Une surcharge de travail

« Les internes cumulent tous les facteurs de risques de burn-out », rappelle Laurence Feray-Marbach, présidente de la Ligue pour la santé des étudiants et internes en médecine (Lipseim). Le premier, c’est évidemment la surcharge de travail. « On travaille en moyenne cinquante-huit heures par semaine à l’hôpital, en plus des travaux de recherche et des cours à travailler », explique Léonard Corti, interne en anesthésie réanimation et président du Syndicat des internes des hôpitaux de Paris (SIHP). En chirurgie, la moyenne monte à soixante-dix heures par semaine, selon Gaëtan Casanova. « Ces heures de travail ne sont pas des heures anodines », ajoute la présidente de la Lipseim. « Il y a des horaires décalés, des gardes de nuit. »

Quand Léonard Corti a fait un burn-out, il venait de faire sept gardes dans le mois. Des périodes de travail de vingt-quatre heures pendant lesquelles il n’a pas dormi. Or, il existe une corrélation linéaire entre le nombre d’heures travaillées et la survenue d’idées noires. « Ma fille a fait un burn-out pendant son internat et elle en est arrivée à un tel degré d’angoisse qu’elle s’est suicidée », témoigne Laurence Feray-Marbach, qui a depuis monté son association. Des tableaux de service ont bien été annoncés par le ministre de la Santé, Olivier Véran, en mai 2021 afin de décompter le temps de travail et le limiter à quarante-huit heures maximum par semaine. Mais, selon tous les syndicats interrogés, ces tableaux ne sont pas utilisés.

Une grande responsabilité… pour peu d’autonomie

« Nous, les médecins, on a la plus grande responsabilité qui existe entre nos mains : la vie des gens », rappelle Gaëtan Casanova. Mais cette responsabilité se heurte à un manque d’autonomie car les internes ne choisissent pas leur rythme de travail et changent tous les six mois de terrain de stage. « Les internes ne peuvent pas partir », rappelle Laurence Feray-Marbach. C’est pourtant la stratégie adoptée par d’autres membres du personnel hospitalier confrontés à l’épuisement professionnel.
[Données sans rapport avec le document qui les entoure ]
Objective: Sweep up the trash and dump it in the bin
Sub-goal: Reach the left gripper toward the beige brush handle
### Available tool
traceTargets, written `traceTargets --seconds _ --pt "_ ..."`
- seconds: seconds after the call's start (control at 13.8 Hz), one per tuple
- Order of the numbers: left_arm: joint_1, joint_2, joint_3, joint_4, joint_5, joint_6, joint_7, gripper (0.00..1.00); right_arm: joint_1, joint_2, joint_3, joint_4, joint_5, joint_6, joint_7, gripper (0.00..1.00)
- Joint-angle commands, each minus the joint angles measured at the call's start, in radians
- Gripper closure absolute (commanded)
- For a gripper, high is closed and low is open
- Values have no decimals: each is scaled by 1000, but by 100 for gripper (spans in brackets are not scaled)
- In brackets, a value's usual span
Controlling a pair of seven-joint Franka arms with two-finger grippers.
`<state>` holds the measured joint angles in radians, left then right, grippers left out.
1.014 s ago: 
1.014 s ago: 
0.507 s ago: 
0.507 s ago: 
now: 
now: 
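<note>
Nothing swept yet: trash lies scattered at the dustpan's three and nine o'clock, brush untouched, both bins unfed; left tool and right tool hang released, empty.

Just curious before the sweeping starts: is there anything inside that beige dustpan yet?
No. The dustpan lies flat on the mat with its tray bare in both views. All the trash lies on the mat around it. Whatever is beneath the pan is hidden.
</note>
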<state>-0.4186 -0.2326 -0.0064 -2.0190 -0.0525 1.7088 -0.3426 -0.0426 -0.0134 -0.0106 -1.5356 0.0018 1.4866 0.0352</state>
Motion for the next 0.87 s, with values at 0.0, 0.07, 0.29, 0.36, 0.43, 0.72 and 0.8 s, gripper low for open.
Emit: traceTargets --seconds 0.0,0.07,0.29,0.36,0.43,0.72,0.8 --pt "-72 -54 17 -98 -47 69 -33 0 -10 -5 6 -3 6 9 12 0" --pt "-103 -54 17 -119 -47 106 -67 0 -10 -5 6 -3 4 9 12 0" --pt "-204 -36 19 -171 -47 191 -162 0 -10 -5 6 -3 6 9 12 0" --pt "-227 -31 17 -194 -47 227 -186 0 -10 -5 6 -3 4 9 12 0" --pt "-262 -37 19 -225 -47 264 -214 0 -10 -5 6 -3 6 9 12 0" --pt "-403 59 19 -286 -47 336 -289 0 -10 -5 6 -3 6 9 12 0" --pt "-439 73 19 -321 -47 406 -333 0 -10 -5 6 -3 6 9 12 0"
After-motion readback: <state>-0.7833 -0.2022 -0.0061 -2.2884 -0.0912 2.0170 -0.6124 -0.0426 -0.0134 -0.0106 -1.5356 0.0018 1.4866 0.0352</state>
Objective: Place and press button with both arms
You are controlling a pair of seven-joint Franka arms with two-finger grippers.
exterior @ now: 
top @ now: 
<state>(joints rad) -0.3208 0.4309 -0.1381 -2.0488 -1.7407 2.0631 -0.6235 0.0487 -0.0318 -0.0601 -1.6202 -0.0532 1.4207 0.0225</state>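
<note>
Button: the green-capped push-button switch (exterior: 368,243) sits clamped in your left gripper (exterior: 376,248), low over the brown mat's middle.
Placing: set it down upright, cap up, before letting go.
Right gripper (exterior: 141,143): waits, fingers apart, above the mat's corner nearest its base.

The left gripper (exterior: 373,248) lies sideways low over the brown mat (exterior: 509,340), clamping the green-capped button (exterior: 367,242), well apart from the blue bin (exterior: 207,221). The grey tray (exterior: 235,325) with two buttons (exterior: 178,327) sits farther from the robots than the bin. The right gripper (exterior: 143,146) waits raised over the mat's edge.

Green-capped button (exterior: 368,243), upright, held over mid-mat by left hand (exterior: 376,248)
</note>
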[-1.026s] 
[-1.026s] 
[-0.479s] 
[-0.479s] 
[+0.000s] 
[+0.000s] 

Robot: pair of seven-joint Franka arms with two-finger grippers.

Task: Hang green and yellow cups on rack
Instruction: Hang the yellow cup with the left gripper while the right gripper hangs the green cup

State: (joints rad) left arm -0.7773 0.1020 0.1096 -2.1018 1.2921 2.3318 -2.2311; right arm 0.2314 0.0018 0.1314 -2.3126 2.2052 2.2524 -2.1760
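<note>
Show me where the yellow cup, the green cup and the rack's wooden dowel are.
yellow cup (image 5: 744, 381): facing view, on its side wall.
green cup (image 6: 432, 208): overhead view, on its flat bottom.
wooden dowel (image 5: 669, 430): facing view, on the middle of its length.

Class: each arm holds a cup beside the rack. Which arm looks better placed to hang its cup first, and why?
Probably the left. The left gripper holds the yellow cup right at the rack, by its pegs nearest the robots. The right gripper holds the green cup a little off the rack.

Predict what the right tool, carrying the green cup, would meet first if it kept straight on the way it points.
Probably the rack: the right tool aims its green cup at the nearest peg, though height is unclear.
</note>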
« On est dans une situation inextricable où on nous demande d’accomplir un certain nombre de missions mais on ne donne plus les moyens pour les réaliser de manière satisfaisante. Du coup, on les réalise mal et on culpabilise », estime Léonard Corti, qui a écrit le livre Dans l’enfer de l’hôpital (Editions Robert Laffont) dans lequel il dénonce ces conditions de travail. Une situation qui participe à précipiter le burn-out. Tout comme le manque de solidarité entre collègues. Le président du SIHP se souvient de deux internes, arrêtées pour burn-out, qui ont reçu des messages injurieux de la part de leur co-internes qui se sont retrouvés à faire toutes les gardes. « Il y a un manque de bienveillance entre les internes eux-mêmes », se désole Léonard Corti.

Des internes pas formés à reconnaître le burn-out

Etonnament, le burn-out n’est pas abordé dans le cursus de médecine car il n’est pas reconnu comme une maladie. « Les étudiants ne sont pas formés à reconnaître les signes d’un burn-out », confirme Léonard Corti. L’interne vient de suivre une formation sur le sujet organisée par Laurence Feray-Marbach. Depuis, il a diagnostiqué deux burn-out chez des co-internes, ce qui leur a permis de se reposer et d’aller mieux.

S’il est important de connaître les facteurs de risque et les symptômes du burn-out, c’est avant tout pour prévenir les risques d’épuisement professionnel, de dépression et d’idées suicidaires, mais aussi pour protéger les patients. Au-delà du fait que l’extrême fatigue peut conduire à des erreurs médicales, il faut savoir que l’un des symptômes du burn-out est le cynisme, l’insensibilité au monde environnant et la déshumanisation de la relation à l’autre. Ce qui s’avère problématique pour un médecin… D’où l’intérêt de le diagnostiquer à temps.